The answer must be the full listing, repeated exactly.

━━ SUPPLIED MATERIAL

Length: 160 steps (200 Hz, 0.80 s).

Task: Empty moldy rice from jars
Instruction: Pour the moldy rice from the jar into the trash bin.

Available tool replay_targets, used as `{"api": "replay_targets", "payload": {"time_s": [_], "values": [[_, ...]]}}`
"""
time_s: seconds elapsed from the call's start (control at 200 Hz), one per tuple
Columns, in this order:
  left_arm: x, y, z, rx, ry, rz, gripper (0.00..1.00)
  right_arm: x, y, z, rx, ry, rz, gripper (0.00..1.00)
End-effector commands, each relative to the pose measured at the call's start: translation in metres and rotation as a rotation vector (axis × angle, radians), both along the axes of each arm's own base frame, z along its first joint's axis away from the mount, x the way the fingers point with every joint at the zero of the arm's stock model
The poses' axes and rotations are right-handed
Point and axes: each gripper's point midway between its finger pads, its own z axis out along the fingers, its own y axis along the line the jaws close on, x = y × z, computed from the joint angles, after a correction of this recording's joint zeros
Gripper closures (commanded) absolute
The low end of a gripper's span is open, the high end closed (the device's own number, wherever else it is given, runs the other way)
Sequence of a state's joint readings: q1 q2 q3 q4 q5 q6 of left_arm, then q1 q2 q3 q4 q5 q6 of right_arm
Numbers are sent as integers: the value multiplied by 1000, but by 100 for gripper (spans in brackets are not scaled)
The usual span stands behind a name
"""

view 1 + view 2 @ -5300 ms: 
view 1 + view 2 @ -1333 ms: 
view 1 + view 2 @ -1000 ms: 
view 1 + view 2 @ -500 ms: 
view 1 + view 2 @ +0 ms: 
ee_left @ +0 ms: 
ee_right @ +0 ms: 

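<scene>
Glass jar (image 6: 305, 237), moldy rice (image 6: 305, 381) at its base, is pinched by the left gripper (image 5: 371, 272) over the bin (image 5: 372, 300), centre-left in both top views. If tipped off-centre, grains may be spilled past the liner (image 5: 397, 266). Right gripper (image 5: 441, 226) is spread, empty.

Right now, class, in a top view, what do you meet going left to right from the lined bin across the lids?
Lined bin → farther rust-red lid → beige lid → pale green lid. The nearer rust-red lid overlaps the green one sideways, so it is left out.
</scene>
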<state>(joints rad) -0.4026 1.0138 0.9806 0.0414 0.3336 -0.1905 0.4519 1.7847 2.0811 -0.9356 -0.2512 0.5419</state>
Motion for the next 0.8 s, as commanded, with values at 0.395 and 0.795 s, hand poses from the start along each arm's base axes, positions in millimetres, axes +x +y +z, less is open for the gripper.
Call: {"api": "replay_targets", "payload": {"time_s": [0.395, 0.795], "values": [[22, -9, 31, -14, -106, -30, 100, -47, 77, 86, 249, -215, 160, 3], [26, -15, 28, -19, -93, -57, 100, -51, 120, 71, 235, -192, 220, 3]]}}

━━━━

- _SOLUTION TO THIS PROBLEM_:
Length: 160 steps (200 Hz, 0.80 s).

Task: Empty moldy rice from jars
Instruction: Pour the moldy rice from the jar into the trash bin.

Available tool replay_targets, used as `{"api": "replay_targets", "payload": {"time_s": [_], "values": [[_, ...]]}}`
"""
time_s: seconds elapsed from the call's start (control at 200 Hz), one per tuple
Columns, in this order:
  left_arm: x, y, z, rx, ry, rz, gripper (0.00..1.00)
  right_arm: x, y, z, rx, ry, rz, gripper (0.00..1.00)
End-effector commands, each relative to the pose measured at the call's start: translation in metres and rotation as a rotation vector (axis × angle, radians), both along the axes of each arm's own base frame, z along its first joint's axis away from the mount, x the way the fingers point with every joint at the zero of the arm's stock model
The poses' axes and rotations are right-handed
Point and axes: each gripper's point midway between its finger pads, its own z axis out along the fingers, its own y axis along the line the jaws close on, x = y × z, computed from the joint angles, after a correction of this recording's joint zeros
Gripper closures (commanded) absolute
The low end of a gripper's span is open, the high end closed (the device's own number, wherever else it is given, runs the other way)
Sequence of a state's joint readings: q1 q2 q3 q4 q5 q6 of left_arm, then q1 q2 q3 q4 q5 q6 of right_arm
Numbers are sent as integers: the value multiplied by 1000, but by 100 for gripper (spans in brackets are not scaled)
The usual span stands behind a name
"""

view 1 + view 2 @ -5300 ms: 
view 1 + view 2 @ -1333 ms: 
view 1 + view 2 @ -1000 ms: 
view 1 + view 2 @ -500 ms: 
view 1 + view 2 @ +0 ms: 
ee_left @ +0 ms: 
ee_right @ +0 ms: 

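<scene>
Glass jar (image 6: 305, 237), moldy rice (image 6: 305, 381) at its base, is pinched by the left gripper (image 5: 371, 272) over the bin (image 5: 372, 300), centre-left in both top views. If tipped off-centre, grains may be spilled past the liner (image 5: 397, 266). Right gripper (image 5: 441, 226) is spread, empty.

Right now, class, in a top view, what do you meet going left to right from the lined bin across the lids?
Lined bin → farther rust-red lid → beige lid → pale green lid. The nearer rust-red lid overlaps the green one sideways, so it is left out.
</scene>
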<state>(joints rad) -0.4026 1.0138 0.9806 0.0414 0.3336 -0.1905 0.4519 1.7847 2.0811 -0.9356 -0.2512 0.5419</state>
Motion for the next 0.8 s, as commanded, with values at 0.395 and 0.795 s, hand poses from the start along each arm's base axes, positions in millimetres, axes +x +y +z, less is open for the gripper.
Call: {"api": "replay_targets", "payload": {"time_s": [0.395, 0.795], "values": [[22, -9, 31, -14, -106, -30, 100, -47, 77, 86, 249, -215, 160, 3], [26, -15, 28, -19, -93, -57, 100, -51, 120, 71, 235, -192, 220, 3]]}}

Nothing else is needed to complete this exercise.